### Work instruction
Copy out, from the data, each line containing the string "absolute".

Records from a data collection:
* * * * * * *

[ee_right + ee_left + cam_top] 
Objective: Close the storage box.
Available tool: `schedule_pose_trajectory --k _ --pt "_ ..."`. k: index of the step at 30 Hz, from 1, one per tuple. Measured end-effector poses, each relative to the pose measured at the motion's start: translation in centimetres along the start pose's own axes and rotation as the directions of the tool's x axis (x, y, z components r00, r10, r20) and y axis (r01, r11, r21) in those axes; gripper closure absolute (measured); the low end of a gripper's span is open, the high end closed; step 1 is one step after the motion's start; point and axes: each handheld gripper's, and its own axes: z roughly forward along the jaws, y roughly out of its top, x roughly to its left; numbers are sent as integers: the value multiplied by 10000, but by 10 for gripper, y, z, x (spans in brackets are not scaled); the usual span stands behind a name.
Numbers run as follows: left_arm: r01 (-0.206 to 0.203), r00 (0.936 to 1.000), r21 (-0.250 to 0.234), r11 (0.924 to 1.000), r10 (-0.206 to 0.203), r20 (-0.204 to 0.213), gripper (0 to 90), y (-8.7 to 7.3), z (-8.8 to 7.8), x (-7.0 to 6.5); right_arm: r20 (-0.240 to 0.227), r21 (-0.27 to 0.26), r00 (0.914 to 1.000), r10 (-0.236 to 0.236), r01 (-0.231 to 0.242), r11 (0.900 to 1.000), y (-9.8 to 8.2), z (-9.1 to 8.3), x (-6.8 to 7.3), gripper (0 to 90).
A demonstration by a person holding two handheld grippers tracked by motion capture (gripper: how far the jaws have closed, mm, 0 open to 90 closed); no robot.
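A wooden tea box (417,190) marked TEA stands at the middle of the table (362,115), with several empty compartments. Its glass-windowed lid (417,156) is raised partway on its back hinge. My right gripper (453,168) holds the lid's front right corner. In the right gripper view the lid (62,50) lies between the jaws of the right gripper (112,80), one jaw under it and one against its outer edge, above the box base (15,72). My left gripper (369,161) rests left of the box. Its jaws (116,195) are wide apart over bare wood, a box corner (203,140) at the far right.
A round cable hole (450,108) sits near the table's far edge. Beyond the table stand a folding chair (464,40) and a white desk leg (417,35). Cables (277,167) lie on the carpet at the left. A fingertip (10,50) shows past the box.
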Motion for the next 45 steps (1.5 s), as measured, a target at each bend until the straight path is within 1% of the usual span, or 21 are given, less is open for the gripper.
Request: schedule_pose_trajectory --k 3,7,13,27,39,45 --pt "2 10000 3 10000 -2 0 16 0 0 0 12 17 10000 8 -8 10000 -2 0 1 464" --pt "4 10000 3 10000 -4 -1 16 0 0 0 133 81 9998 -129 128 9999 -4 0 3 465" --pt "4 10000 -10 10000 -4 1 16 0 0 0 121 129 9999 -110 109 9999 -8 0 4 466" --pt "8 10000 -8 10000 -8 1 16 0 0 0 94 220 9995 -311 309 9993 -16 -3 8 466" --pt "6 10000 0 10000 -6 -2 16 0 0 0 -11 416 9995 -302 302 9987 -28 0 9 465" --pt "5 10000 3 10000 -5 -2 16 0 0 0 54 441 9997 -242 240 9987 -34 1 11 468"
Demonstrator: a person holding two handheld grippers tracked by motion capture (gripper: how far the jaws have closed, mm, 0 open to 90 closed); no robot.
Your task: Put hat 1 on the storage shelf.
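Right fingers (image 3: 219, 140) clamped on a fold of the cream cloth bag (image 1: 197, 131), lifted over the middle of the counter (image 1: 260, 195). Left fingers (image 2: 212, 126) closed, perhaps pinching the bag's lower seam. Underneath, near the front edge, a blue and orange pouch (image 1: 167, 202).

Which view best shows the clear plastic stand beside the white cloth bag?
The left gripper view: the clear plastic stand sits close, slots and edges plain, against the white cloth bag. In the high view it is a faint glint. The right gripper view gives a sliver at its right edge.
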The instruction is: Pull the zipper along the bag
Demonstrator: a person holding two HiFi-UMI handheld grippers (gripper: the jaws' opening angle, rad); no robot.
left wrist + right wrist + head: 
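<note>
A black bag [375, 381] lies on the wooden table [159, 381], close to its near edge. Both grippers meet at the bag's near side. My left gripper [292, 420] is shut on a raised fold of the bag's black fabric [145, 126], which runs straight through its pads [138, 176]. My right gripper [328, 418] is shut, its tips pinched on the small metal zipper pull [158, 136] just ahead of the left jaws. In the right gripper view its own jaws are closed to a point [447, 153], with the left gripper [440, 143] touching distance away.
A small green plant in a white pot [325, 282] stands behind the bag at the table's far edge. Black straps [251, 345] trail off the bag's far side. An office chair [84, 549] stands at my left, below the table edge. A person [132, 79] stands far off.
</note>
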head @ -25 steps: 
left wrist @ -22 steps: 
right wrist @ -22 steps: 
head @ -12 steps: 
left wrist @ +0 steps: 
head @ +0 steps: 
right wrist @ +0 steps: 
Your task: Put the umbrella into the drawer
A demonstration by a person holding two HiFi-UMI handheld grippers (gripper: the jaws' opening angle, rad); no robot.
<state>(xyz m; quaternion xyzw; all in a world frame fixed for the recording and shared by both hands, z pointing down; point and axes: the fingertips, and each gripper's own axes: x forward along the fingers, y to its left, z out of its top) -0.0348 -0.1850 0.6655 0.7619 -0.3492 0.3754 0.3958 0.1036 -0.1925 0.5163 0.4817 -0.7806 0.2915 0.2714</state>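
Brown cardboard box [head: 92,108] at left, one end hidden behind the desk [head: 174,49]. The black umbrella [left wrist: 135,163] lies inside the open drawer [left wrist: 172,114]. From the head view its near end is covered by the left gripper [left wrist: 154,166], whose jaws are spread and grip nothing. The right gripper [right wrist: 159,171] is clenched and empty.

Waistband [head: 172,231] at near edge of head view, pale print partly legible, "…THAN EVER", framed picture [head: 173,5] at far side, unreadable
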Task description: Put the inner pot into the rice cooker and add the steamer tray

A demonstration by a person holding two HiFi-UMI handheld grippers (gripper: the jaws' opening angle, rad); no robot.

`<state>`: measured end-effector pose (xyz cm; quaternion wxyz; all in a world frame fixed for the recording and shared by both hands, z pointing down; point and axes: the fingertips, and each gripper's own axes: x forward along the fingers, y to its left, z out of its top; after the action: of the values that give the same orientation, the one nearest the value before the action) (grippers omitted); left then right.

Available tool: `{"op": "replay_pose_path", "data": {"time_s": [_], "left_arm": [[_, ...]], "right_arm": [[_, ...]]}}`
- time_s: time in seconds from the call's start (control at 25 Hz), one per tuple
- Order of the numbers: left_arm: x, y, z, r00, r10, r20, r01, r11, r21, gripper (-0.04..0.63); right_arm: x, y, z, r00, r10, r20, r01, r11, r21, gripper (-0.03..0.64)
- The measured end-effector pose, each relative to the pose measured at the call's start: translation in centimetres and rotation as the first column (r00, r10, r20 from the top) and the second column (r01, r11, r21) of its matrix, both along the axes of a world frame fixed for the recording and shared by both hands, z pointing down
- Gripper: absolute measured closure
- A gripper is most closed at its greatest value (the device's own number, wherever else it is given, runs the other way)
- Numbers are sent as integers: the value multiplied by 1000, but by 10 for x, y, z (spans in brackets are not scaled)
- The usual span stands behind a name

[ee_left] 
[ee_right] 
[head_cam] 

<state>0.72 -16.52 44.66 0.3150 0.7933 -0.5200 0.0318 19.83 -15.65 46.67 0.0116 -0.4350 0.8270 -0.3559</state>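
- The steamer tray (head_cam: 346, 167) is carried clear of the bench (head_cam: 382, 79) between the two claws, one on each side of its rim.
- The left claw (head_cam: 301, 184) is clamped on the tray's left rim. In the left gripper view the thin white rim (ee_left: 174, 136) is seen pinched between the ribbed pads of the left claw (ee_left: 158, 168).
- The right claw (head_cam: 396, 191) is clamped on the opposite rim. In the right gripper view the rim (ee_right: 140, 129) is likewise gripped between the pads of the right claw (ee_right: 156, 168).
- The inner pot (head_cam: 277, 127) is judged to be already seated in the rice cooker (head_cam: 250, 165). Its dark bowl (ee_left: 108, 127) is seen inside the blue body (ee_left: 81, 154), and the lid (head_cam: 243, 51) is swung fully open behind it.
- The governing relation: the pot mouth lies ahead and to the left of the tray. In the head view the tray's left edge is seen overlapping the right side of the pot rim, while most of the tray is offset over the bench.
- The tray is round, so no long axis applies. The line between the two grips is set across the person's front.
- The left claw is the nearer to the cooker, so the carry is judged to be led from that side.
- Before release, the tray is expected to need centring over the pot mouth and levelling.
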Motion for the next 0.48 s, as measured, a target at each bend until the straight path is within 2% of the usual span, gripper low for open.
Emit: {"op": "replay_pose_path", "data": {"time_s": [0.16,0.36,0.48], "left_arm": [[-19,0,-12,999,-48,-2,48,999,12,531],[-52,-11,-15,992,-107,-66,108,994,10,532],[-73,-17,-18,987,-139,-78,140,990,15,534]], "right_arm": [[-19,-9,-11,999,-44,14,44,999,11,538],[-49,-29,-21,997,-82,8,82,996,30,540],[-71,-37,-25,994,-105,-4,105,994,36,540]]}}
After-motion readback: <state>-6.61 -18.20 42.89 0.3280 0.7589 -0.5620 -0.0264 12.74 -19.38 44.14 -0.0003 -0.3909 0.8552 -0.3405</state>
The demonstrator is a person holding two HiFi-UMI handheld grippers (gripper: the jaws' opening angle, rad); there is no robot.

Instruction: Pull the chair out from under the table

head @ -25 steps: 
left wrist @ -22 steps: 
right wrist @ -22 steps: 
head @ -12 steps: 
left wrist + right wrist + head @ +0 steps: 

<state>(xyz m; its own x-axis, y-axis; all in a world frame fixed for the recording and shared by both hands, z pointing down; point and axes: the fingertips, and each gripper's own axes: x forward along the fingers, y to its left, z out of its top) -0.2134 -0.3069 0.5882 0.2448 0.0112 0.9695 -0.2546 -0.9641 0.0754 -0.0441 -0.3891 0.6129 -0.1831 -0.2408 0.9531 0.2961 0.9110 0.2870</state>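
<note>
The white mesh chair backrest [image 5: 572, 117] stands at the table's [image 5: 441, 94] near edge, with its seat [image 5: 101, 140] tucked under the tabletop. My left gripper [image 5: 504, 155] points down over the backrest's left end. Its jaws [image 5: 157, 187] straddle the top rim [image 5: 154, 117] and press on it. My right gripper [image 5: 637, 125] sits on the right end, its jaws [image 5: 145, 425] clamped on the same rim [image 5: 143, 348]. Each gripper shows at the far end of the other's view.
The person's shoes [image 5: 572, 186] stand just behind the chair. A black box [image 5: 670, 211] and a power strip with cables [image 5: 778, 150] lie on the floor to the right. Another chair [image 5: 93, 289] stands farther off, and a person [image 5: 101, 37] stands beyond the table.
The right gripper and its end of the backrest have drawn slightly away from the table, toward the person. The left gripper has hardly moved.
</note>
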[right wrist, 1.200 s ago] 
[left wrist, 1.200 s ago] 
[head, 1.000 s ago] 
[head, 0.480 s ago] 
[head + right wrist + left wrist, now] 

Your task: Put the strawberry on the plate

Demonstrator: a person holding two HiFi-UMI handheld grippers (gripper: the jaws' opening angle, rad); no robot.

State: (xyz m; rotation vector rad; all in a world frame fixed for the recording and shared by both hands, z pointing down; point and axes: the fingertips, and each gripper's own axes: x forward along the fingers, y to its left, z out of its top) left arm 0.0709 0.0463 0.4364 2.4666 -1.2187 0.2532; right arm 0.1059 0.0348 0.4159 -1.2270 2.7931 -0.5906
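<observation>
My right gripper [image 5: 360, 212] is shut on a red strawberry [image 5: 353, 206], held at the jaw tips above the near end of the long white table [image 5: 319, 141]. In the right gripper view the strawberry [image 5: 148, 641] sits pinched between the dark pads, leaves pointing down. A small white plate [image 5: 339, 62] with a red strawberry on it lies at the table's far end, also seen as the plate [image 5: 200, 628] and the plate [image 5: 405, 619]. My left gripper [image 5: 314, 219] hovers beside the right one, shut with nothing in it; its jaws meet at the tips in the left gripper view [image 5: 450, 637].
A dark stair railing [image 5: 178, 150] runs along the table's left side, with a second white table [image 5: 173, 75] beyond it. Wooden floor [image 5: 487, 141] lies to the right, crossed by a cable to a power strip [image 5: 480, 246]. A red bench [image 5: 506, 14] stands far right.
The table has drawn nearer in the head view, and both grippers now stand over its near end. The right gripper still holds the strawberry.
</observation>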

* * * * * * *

### Solution for this exercise
Available tool: `schedule_pose_trajectory --k _ --pt "_ ..."`. k: index of the step at 30 Hz, from 1, one per tuple. Measured end-effector poses, each relative to the pose measured at the motion's start: translation in centimetres along the start pose's own axes and rotation as the directions of the tool's x axis (x, y, z components r00, r10, r20) and y axis (r01, r11, r21) in those axes; gripper closure absolute (measured); the low end of a gripper's span is open, the high end closed; step 1 is one step after the motion's start; point and axes: each handheld gripper's, and its own axes: z roughly forward along the jaws, y roughly out of its top, x roughly to its left; numbers are sent as integers: the value multiplied by 10000, but by 10 for gripper, y, z, x (spans in brackets are not scaled); the usual span stands behind a name.
- Gripper: absolute measured closure

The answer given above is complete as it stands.